The decline of unions in the U.S. is well-documented, but it’s worse in Mexico. There, so-called “ghost unions” formed by businesses themselves, rather than by workers, often exploit new hires. And even where real unions are established, workers often earn around a dollar an hour or less.
Mark Stevenson is the Mexico bureau reporter for the Associated Press. He says the protests were triggered by President Andrés Manuel López Obrador’s decision to double the minimum wage for people living along the border, as of Jan. 1.
“Andrés Manuel López Obrador never intended for this to spark labor activism or anything like that,” Stevenson says. “He just wanted to help the really low-wage workers.”
Stevenson says the factories’ union contracts state that any percentage increase in the minimum wage must be automatically applied to everyone working in the plant.

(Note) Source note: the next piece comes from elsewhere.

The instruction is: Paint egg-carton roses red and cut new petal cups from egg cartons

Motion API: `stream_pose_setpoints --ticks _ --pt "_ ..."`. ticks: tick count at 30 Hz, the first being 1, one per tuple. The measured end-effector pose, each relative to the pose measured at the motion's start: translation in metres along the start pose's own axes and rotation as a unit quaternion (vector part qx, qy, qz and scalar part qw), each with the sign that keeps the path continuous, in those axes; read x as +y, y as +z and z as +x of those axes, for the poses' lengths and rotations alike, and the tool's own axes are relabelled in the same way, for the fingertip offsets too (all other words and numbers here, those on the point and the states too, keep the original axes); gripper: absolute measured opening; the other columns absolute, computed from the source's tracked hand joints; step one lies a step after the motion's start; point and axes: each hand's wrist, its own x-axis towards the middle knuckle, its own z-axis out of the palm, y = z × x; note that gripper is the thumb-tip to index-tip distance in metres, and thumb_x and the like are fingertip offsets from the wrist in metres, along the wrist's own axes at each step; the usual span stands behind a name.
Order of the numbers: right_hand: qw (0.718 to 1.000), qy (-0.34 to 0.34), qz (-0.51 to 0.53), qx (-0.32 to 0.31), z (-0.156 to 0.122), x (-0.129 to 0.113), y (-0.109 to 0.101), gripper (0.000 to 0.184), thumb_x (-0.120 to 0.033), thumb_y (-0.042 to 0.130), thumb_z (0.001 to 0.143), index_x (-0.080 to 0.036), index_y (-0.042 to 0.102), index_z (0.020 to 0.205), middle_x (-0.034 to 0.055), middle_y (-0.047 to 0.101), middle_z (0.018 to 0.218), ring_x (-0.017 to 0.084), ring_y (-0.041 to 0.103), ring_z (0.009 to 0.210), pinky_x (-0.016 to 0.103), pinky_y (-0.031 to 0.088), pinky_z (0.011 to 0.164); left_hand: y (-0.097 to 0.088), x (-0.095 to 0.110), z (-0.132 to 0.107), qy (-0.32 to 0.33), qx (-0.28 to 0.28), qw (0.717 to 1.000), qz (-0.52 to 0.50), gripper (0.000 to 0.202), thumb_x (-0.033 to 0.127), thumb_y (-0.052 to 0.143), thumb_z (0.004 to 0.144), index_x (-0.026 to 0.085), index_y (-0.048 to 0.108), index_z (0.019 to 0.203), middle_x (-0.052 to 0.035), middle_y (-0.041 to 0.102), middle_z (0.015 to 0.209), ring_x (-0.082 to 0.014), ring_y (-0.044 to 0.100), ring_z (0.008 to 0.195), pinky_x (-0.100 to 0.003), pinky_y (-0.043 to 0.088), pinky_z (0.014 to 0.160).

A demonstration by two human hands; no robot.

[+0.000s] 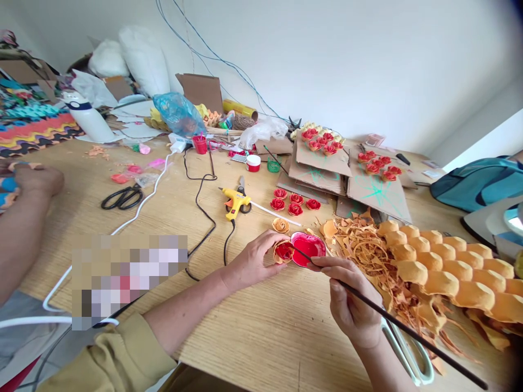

“If you were working at the plant and you were making 200 pesos a day – which is barely $10 a day, maybe $1.25 an hour – after he raised the minimum wage, you weren’t going to get any increase because you were already making above the minimum wage,” Stevenson says.
Union workers from 48 plants in the Mexican town, south of Brownsville went on strike in mid-January to ensure a 20 percent pay increases for everyone, regardless of what they were making before.
“It appears most of the plants are rolling over and agreeing to the wage increases simply because it was indeed in many cases written into their contracts,” Stevenson says. “There’s no way they can get out of it.”
Stevenson says López Obrador likely did not know the labor contracts would increase wages at the border, but he unwittingly did workers a big favor.
“Even after winning these wage increases, [these workers] are not going to be rich by any means,” Stevenson says. “They are going to be making just about $1 an hour.”